Three groups of organisms — coccolithophores, foraminifers, and pteropods — build shells of calcium carbonate from dissolved carbon in seawater. When these organisms die, their shells sink, carrying carbon to deeper ocean layers. This is part of the ocean carbon pump — the suite of biological and chemical processes that transfer atmospheric carbon to the deep ocean, where it can remain sequestered for centuries or millennia.
A critical mechanism called shallow dissolution occurs in upper ocean waters. The calcium carbonate shells dissolve before reaching the seafloor, releasing their carbon in mid-water layers rather than sequestering it permanently. The balance between sinking (long-term sequestration) and shallow dissolution (mid-water recycling) determines how much atmospheric carbon the ocean actually absorbs. This balance is largely missing from CMIP6 — the Coupled Model Intercomparison Project Phase 6, the standard suite of Earth system models used for climate projections including IPCC reports.

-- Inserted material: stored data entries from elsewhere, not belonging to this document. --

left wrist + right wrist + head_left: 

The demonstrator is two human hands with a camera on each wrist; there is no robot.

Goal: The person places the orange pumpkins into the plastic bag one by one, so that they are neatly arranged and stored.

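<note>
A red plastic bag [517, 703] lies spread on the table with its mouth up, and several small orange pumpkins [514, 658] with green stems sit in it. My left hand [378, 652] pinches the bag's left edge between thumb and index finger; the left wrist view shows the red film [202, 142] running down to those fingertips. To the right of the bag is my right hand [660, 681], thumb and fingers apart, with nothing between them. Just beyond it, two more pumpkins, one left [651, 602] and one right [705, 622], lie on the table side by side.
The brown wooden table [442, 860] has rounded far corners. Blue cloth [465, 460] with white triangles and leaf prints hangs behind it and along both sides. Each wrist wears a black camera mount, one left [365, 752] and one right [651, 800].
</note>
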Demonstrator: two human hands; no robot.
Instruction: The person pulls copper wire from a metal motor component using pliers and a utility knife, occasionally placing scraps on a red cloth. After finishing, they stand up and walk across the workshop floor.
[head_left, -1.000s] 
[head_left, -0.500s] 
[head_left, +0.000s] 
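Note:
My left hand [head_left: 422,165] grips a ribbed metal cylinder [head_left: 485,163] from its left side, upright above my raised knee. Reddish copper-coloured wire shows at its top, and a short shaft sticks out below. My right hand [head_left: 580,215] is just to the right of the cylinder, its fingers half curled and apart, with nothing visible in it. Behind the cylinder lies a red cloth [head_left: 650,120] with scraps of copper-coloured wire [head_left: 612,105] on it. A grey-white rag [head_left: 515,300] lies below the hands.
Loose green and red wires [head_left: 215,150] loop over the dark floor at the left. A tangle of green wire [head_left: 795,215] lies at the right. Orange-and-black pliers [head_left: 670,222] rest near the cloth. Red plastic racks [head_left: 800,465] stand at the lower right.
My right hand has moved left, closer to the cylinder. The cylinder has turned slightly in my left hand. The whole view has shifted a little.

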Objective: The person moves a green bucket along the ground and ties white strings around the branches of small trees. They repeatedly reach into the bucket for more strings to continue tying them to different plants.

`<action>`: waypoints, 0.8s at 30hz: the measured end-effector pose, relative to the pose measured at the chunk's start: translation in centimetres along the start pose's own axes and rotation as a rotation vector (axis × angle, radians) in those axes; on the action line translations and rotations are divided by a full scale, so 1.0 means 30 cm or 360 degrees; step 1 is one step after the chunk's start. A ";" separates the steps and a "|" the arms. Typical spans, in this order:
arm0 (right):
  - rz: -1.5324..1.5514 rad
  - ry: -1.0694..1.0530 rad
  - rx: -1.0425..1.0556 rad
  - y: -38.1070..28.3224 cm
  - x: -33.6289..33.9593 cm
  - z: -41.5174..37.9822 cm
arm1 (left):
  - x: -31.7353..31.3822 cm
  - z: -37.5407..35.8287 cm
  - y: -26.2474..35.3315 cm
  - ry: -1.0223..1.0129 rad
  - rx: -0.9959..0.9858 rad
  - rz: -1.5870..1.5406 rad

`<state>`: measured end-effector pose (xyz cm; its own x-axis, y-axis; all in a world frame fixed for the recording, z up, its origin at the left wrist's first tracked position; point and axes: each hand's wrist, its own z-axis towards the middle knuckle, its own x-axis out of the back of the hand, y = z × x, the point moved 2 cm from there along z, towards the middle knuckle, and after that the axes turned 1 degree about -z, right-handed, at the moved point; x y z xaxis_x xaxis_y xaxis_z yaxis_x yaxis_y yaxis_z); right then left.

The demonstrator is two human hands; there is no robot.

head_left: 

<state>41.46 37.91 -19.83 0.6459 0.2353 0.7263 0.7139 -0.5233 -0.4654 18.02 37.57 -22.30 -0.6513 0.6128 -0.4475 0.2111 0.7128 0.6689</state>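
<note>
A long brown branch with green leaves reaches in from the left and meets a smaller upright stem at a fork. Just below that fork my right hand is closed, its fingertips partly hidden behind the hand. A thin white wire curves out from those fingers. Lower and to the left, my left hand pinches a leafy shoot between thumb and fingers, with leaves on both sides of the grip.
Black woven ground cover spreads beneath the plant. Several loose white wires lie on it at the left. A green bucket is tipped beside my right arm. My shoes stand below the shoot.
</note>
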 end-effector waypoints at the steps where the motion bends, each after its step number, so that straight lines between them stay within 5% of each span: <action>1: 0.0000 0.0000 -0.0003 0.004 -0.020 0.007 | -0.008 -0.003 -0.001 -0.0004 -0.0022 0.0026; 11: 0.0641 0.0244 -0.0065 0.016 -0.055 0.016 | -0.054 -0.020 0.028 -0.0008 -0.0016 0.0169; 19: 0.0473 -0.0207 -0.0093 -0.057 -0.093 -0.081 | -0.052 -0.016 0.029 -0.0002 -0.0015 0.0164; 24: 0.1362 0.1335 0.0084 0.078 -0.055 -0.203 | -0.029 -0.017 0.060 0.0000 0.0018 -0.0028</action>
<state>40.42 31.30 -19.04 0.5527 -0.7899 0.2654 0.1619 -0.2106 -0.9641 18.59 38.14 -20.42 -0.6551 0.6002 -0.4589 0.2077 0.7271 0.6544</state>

Patrizia Ziveri and an international team, publishing in Science, identified the omission: climate models often simplify or exclude calcifying plankton because their biology is complex and their contributions are difficult to parameterize. The models run without them. The projections proceed. But the carbon pump operates differently with and without the calcifiers, and the difference affects how much atmospheric CO2 the ocean absorbs over the coming century.
The structural insight is about the relationship between model complexity and model accuracy. Climate models are already among the most complex computational systems ever built. Adding biological detail — three groups of plankton, each with different shell compositions, growth rates, depth distributions, and responses to ocean acidification — increases computational cost and introduces uncertain parameters. The tradeoff between completeness and tractability is real. But the organisms being excluded are not minor actors. They are a primary mechanism of ocean carbon transport. Excluding them simplifies the model at the cost of the carbon cycle itself.
The irony is that ocean acidification — a direct consequence of rising atmospheric CO2 — is dissolving the shells of these organisms faster, shifting the shallow-dissolution balance and potentially weakening the biological pump. The feedback loop (more CO2 → more acidification → less shell production → less carbon export → more CO2) is absent from models that exclude the organisms. The models cannot predict the weakening of a mechanism they do not include.